== DATA FOR PROCESSING

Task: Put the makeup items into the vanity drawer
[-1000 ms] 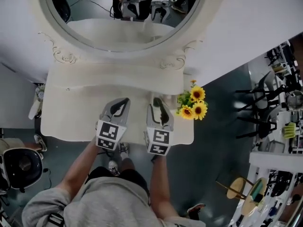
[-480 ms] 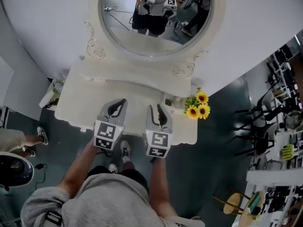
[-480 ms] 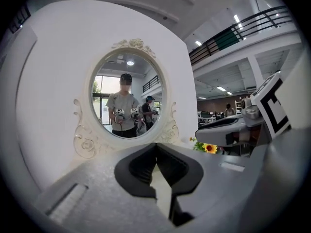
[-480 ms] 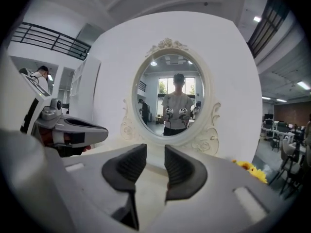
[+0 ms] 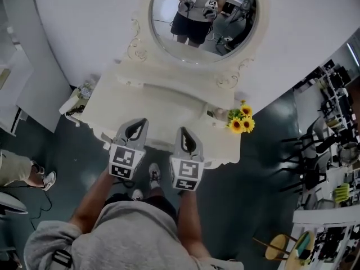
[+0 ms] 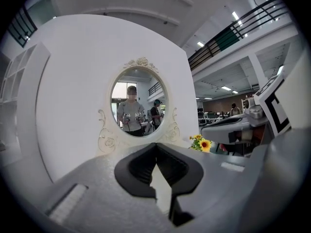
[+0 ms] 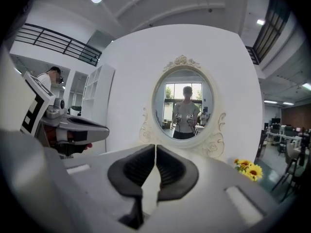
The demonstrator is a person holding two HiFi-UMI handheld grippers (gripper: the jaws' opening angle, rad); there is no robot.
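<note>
Wall (image 5: 84, 27): white and curved; I see it rising behind the vanity.
Vanity (image 5: 163, 103): cream, with a carved edge and a bare pale top. I cannot make out its drawer from above.
Mirror (image 5: 202, 10): oval with a scrolled frame, upright at the vanity's back. It reflects a person holding both grippers.
Left gripper (image 6: 156, 149): I hold it over the vanity's front edge, left of centre. Its jaws are together with nothing between them.
Right gripper (image 7: 155, 149): it is just beside the left one, over the same front edge. Its jaws have just been closing and now meet on nothing.
Sunflowers (image 5: 243, 122): a yellow bunch at the vanity's right end.
Makeup items: I cannot pick them out. A small cluster (image 5: 83, 91) sits at the vanity's left end, too small to name.
</note>
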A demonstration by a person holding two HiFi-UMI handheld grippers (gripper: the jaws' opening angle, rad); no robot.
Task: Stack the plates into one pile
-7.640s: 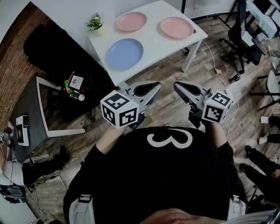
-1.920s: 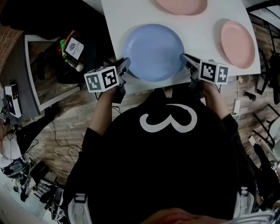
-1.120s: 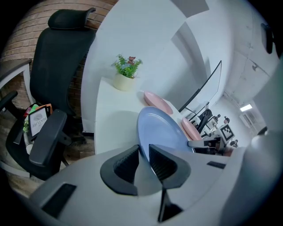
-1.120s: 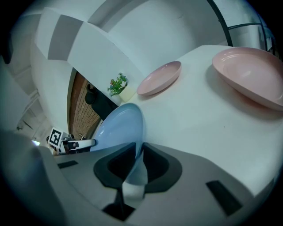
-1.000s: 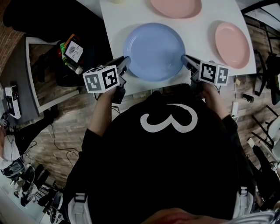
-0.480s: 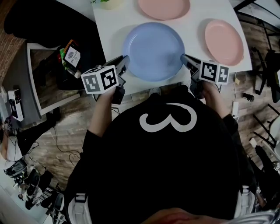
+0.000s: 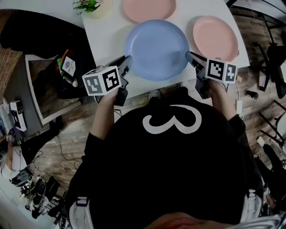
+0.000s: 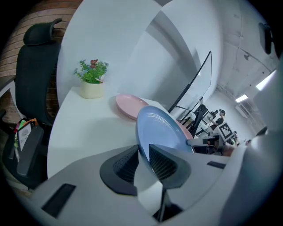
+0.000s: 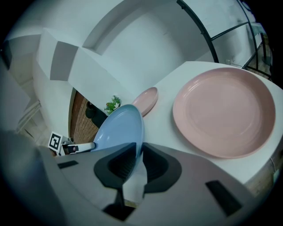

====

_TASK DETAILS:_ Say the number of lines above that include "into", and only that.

_SOLUTION FOR THIS EXERCISE:_ 2